10am and on. Genuinely distracted by whether or not sun's sneaking into the streets today. Still, heavy work seems to be going on somewhere in the houses, but noise remains bearable today. Water instead of coffee for a moment, and a sudden noticing of things that haven't been touched in ages but should have. (Also: Discussing code for which the opposite is true. Either approaches are difficult.)

10pm and on. Feeling the pleasant achievement of shaping a sharp-tongued comment on some familiar issue to ultimately just throw it away and choose to ignore that topic for now. Still not totally calm in this, but at least getting closer to a point where some things can float by more easily. (Slowly stepping forth in unfamiliar territories.)

Also: That dreadful moment to notice having addressed a person with name spelled slightly wrong in e-mails for weeks. Now, wondering whether this should be fixed or just briefly ignored and done right in the future. Both ways seem uncomfortable. Decisions decisions.

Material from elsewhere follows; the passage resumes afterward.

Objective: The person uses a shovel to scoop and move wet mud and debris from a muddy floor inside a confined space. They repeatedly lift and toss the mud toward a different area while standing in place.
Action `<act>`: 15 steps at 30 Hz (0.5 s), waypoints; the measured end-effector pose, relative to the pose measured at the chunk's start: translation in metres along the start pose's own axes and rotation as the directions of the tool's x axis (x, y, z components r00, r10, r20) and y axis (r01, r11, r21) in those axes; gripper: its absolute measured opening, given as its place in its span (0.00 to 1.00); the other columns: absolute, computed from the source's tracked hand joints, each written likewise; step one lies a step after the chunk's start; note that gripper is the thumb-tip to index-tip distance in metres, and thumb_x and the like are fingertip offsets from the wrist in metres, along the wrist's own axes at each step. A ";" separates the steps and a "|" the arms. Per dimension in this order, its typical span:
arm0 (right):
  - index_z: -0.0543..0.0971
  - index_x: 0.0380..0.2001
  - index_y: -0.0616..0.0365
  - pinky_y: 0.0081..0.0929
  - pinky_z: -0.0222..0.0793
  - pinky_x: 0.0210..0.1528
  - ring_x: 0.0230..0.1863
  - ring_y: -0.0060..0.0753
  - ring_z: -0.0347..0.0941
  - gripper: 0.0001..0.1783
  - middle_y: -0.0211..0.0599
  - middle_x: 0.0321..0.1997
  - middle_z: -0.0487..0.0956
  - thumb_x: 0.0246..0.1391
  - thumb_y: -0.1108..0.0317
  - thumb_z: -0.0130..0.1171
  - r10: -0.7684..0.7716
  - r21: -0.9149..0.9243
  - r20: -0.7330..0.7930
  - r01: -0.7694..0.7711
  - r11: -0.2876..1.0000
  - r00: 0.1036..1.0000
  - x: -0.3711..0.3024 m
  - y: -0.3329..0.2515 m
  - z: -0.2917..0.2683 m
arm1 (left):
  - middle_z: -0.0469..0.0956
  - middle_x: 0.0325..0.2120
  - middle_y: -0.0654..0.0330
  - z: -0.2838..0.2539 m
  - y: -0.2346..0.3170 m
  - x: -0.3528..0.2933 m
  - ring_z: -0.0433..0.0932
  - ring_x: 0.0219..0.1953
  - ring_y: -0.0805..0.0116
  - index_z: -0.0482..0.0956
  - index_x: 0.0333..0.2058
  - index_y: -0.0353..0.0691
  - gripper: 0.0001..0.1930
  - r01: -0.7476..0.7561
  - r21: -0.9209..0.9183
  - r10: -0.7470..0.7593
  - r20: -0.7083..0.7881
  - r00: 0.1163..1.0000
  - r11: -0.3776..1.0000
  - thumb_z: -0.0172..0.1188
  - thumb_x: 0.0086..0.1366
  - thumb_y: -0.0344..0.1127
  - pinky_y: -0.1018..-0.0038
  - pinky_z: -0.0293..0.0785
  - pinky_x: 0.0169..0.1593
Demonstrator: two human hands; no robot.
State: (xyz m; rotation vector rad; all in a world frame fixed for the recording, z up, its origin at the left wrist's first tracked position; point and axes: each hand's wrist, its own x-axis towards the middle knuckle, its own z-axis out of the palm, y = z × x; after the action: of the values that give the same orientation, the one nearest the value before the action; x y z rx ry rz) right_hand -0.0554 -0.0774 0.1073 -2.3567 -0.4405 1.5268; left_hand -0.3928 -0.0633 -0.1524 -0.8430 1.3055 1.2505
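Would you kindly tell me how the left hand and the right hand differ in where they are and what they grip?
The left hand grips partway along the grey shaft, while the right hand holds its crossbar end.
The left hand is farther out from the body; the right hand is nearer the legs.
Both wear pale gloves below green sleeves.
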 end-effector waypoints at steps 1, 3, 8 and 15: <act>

3pm and on. Of tasks and language: Trying to find better wording for environments in which bugs and issues aren't supposed to happen. Seems this is more time-consuming than actually getting rid of the problem itself. (Behavioural anomaly is what the model suggested, and maybe for that very moment, the answer has been convincing.) 

Closing in on 4pm. Cautiously checking what could be fit into what's left of today. Briefly browsing through emails, picking some, feeling the joy of having an issue kicked onto someone elses side of the field and actually being able to get away with it. Complexity matters. All the time. And communication complexity doubly so.